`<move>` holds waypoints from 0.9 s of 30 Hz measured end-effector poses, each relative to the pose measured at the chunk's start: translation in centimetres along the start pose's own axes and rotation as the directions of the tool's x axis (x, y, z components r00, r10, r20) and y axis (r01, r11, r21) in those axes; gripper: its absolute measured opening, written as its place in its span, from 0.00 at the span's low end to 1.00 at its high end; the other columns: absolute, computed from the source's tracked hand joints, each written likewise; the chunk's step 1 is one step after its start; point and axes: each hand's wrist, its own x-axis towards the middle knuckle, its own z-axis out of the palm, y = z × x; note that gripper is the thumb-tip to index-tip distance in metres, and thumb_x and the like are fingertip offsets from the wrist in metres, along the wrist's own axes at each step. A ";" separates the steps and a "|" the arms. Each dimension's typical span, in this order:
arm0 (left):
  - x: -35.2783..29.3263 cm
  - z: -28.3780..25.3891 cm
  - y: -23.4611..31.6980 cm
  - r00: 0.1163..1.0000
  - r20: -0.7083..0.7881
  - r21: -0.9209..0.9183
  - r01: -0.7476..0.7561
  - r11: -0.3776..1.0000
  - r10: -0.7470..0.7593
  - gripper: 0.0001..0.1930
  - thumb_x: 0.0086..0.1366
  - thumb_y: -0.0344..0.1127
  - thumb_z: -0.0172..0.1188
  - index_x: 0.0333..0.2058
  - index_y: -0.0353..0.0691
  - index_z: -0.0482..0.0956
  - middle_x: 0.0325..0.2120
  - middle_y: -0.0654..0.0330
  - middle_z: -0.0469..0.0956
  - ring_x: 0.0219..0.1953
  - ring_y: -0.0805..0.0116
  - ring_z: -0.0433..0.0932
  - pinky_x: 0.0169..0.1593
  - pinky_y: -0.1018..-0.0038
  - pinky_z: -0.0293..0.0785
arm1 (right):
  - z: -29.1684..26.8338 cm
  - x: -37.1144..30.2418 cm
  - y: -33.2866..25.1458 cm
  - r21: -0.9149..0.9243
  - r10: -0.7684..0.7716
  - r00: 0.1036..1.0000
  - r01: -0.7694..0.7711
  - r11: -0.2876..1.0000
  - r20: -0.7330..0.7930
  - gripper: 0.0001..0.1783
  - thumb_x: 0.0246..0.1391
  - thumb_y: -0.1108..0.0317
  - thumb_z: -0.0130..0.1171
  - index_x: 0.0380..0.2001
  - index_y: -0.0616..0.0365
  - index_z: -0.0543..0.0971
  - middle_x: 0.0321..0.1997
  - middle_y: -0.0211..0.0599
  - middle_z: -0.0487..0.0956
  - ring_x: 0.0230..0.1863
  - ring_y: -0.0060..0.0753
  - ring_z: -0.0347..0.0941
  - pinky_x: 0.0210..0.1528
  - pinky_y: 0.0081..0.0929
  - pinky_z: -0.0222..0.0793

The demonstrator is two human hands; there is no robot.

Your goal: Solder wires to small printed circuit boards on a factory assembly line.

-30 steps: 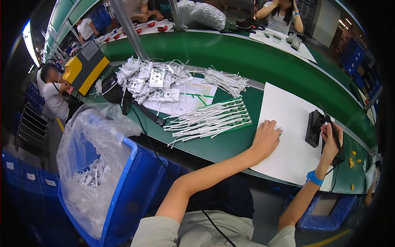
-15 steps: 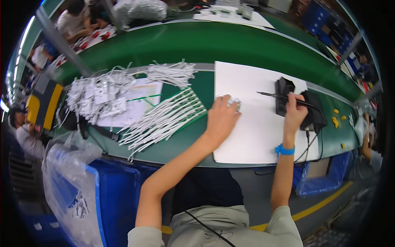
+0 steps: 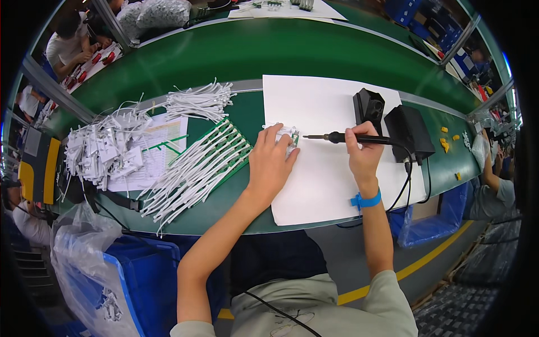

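Note:
On the white sheet [image 3: 325,191], my left hand [image 3: 270,163] steadies a small white piece with a green circuit board [image 3: 294,136], its fingers curled over the near side. My right hand [image 3: 365,151] grips a black soldering iron [image 3: 337,137] like a pen. The iron lies nearly level, and its metal tip points left at the board, a short gap away. Behind the right hand stands a black iron holder [image 3: 368,106], with a black box-shaped unit [image 3: 410,133] and cables beside it.
Left of the sheet lies a green board panel with rows of white wires [image 3: 196,168]. Farther left are a heap of white wired parts [image 3: 104,146] and a printed paper [image 3: 174,128]. Yellow bits [image 3: 444,145] lie at right. Blue bins [image 3: 146,264] stand below the bench.
My right hand has carried the soldering iron left, away from the holder, bringing its tip close to the board. My left hand stays at the small piece. The whole view has shifted.

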 end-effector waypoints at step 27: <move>0.1 -0.1 0.0 1.000 -0.002 -0.008 0.013 1.000 -0.013 0.10 0.55 0.34 0.70 0.34 0.37 0.81 0.53 0.54 0.74 0.53 0.53 0.73 0.46 0.62 0.77 | 1.1 -0.3 -0.7 -0.182 -0.088 0.990 0.106 0.977 0.109 0.09 0.56 0.71 0.65 0.27 0.61 0.75 0.19 0.30 0.76 0.19 0.15 0.69 0.22 0.14 0.61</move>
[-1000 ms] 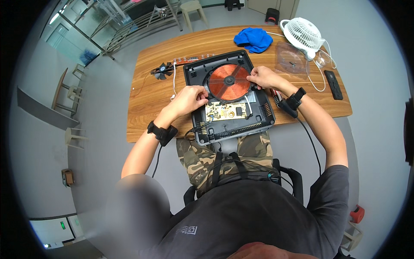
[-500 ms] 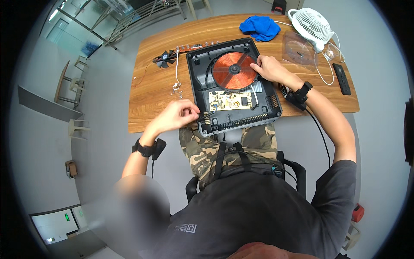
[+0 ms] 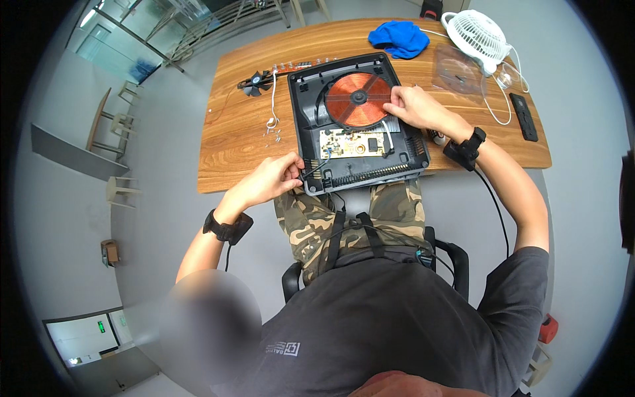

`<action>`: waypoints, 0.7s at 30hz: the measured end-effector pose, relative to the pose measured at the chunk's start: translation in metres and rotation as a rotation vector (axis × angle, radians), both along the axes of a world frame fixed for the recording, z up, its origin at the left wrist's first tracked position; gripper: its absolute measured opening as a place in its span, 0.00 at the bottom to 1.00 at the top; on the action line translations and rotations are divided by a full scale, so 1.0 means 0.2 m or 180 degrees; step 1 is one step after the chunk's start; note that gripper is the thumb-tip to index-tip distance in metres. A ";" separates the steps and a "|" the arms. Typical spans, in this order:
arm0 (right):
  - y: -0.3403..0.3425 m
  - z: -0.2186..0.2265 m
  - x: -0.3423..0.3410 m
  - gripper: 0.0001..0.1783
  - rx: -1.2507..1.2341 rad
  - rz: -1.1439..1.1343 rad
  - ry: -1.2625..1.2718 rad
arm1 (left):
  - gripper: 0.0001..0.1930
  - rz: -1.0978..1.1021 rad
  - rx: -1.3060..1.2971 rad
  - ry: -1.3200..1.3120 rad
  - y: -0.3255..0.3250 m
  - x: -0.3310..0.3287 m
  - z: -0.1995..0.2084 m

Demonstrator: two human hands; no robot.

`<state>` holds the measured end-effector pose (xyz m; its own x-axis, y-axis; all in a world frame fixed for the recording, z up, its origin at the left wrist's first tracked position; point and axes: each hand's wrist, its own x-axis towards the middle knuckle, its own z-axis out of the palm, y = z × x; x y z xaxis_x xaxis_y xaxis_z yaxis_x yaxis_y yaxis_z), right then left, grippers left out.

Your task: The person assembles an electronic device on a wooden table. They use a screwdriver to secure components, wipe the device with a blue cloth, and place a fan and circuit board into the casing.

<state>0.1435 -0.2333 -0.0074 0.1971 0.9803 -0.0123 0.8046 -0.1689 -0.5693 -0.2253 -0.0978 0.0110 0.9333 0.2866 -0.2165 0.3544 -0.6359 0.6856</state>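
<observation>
An opened induction cooker base (image 3: 307, 126), black and shallow, lies at the near edge of the table. Inside it, the round copper coil (image 3: 347, 109) sits at the back, with a pale circuit board (image 3: 347, 145) in front. With thumb and fingers closed, my left hand (image 3: 274, 177) pinches a black cord (image 3: 316, 171) at the base's near left corner. My right hand (image 3: 418, 107) grips the coil's right edge, thumb over the copper; the fingertips underneath are hidden.
Left of the base lie a small black fan (image 3: 255, 85), a white cable (image 3: 273, 106) and several screws (image 3: 272, 137). Beyond are a blue cloth (image 3: 399, 41), a white fan (image 3: 477, 38), a clear tray (image 3: 456, 71) and a long black part (image 3: 524, 118).
My left fingers have closed at the base's near left corner, onto the cord. The base sits slightly higher in the picture, as does the table. My right hand stays at the coil.
</observation>
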 end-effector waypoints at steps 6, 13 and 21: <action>-0.11 0.01 -0.11 0.20 -0.0125 0.0239 -0.0019 | 0.12 -0.0050 -0.0023 0.0032 -0.07 0.00 0.02; -0.10 -0.03 -0.11 0.18 0.0217 0.0433 -0.0236 | 0.13 0.0374 -0.0320 0.0124 -0.22 0.04 0.04; 0.03 0.07 -0.31 0.13 0.0221 0.1579 -0.0133 | 0.13 0.0559 -0.0600 0.0616 -0.33 0.13 0.03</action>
<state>0.0807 -0.2268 0.0063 -0.2940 0.9543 0.0544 0.8007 0.2770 -0.5311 -0.1992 -0.1638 0.0179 0.8094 0.3777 -0.4498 0.5828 -0.4216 0.6947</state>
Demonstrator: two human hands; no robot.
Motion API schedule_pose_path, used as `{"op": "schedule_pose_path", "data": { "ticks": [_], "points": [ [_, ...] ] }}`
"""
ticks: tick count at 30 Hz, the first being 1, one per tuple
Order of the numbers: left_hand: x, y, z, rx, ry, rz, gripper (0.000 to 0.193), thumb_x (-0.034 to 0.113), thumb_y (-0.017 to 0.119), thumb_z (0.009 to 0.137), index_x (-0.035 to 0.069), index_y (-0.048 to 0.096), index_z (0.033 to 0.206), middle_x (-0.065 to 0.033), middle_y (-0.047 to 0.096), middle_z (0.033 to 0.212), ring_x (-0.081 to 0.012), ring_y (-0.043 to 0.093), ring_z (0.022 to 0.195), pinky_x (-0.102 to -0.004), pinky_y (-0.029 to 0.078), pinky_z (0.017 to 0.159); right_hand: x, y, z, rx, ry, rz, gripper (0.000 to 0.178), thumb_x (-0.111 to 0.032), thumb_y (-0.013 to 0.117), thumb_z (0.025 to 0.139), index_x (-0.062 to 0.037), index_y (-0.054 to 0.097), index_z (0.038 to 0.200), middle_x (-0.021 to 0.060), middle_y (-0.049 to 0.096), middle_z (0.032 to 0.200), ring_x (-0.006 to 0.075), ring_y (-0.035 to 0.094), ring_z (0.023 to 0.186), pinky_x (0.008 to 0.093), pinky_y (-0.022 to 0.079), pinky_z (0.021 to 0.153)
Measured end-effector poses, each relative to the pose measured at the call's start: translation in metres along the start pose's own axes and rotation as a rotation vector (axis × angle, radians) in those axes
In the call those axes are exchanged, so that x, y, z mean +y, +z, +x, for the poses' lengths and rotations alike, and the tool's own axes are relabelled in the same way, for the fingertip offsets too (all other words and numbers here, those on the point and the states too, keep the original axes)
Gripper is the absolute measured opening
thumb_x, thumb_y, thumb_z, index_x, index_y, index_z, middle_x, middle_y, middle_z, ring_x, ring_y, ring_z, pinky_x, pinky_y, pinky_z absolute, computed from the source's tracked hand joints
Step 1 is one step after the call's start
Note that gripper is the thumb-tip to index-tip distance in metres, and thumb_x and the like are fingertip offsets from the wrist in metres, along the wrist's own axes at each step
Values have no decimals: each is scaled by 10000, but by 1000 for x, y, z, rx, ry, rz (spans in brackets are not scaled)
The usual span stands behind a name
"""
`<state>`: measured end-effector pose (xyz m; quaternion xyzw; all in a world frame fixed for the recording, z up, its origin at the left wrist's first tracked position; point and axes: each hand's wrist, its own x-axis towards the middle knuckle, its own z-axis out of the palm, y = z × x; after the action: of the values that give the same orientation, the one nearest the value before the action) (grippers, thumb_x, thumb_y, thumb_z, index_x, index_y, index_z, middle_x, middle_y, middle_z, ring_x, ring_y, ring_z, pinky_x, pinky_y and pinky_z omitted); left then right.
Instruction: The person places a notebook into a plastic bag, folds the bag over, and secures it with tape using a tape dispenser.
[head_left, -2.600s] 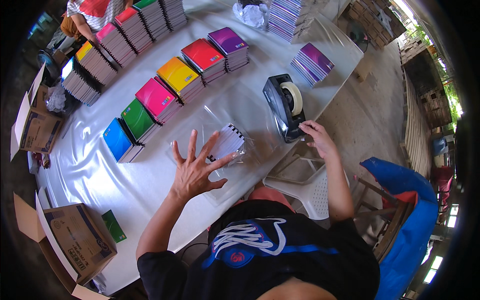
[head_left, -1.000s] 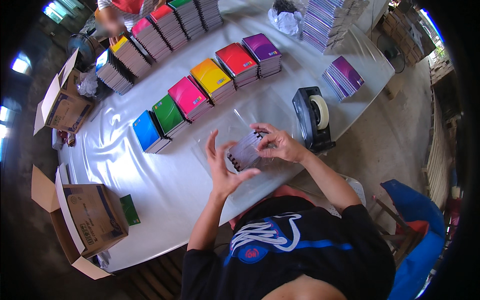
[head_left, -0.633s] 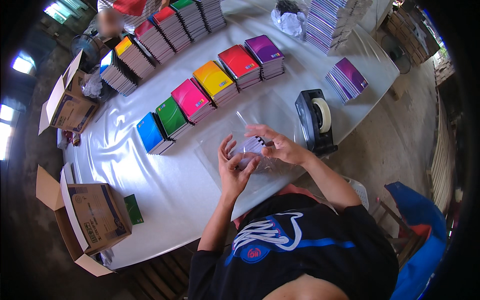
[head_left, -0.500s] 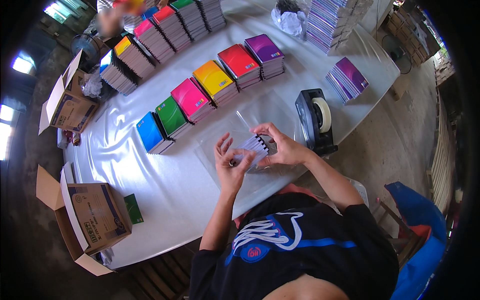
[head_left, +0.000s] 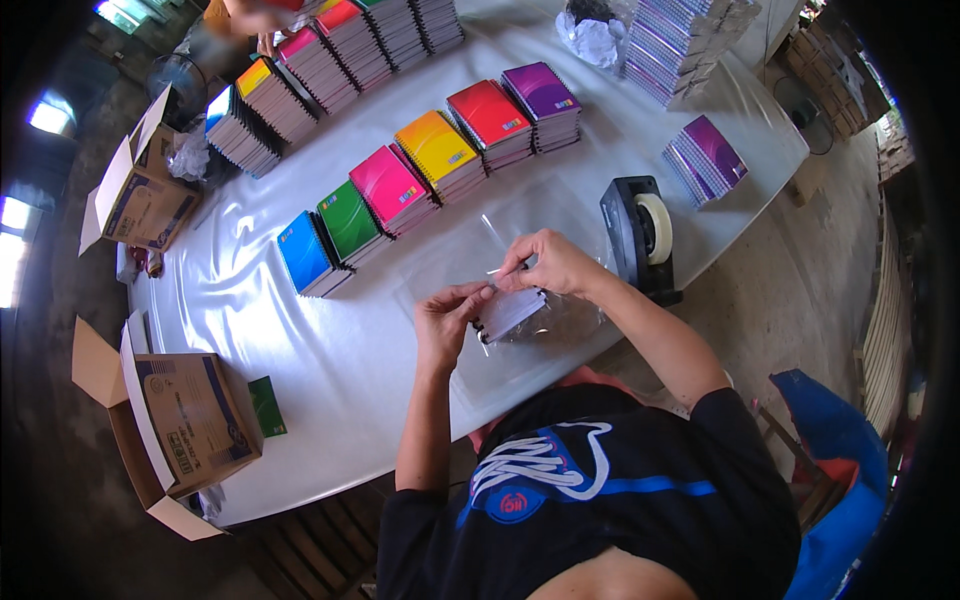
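A small stack of spiral-bound notebooks (head_left: 513, 316) sits near the table's front edge, pale page edges showing, with black binding at its ends. Clear plastic film (head_left: 575, 325) lies under and around it. Just over the stack's far side, my left hand (head_left: 447, 318) and my right hand (head_left: 552, 268) come close together. Fingertips of both are pinched on what appears to be the film; its exact edge is hard to make out. A black tape dispenser (head_left: 622, 228) with a pale roll stands to the right of my right hand.
Beyond my hands runs a row of coloured notebook stacks, from a blue stack (head_left: 307, 255) to a purple stack (head_left: 541, 92). Purple notebooks (head_left: 706, 160) lie at the right. Open cartons (head_left: 200, 415) stand left, beside a green notebook (head_left: 266, 406). Across the table, a co-worker's hand (head_left: 266, 42) touches more stacks.
My hands have moved from the stack's two ends to its far side, fingers now pinched close together. The co-worker's hand has come down onto the far stacks. The view has shifted slightly.
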<state>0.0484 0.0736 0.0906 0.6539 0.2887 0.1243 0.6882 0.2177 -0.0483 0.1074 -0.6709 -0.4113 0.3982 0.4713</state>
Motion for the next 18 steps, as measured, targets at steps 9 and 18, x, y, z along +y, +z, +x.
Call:
{"op": "schedule_pose_path", "data": {
  "ticks": [9, 18],
  "points": [
    [31, 11, -32, 76, 514, 736, 367, 149, 734, 721, 151, 648, 1077, 4, 668, 1075, -231, 505, 1191, -469, 237, 994, -14, 21, -29, 313, -477, -883, 100, -151, 655, 754, -138, 700, 842, 15, 565, 1180, 188, 520, 1123, 416, 354, 941],
    [-8, 13, -42, 125, 949, 1173, 385, 192, 698, 755, 191, 637, 1135, 55, 604, 1202, -109, 548, 1127, -460, 247, 901, -4, -28, -122, 619, -74, -705, 168, -146, 625, 805, -114, 695, 955, 99, 554, 1211, 222, 585, 1000, 348, 430, 883]
  ]
}}
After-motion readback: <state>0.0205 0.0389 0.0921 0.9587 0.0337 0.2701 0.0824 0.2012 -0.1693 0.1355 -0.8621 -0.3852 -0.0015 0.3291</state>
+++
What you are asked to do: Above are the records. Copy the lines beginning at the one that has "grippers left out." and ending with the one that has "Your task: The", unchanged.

Output for this exercise:
`<state>` holds the measured end-effector pose (xyz m; its own x-axis, y-axis; all in a world frame fixed for the recording, z up, its origin at the left wrist's first tracked position; point and axes: each hand's wrist, its own x-axis towards the middle knuckle, its own z-axis out of the palm, y = z × x; x y z xaxis_x xaxis_y xaxis_z yaxis_x yaxis_y yaxis_z), right then left, grippers left out.

Your task: The person assembles an electronic device on a wooden table. They use a screwdriver to secure components, wipe the device with a blue cloth, and place a fan and circuit board into the casing.

The answer has been given, and the exercise is done.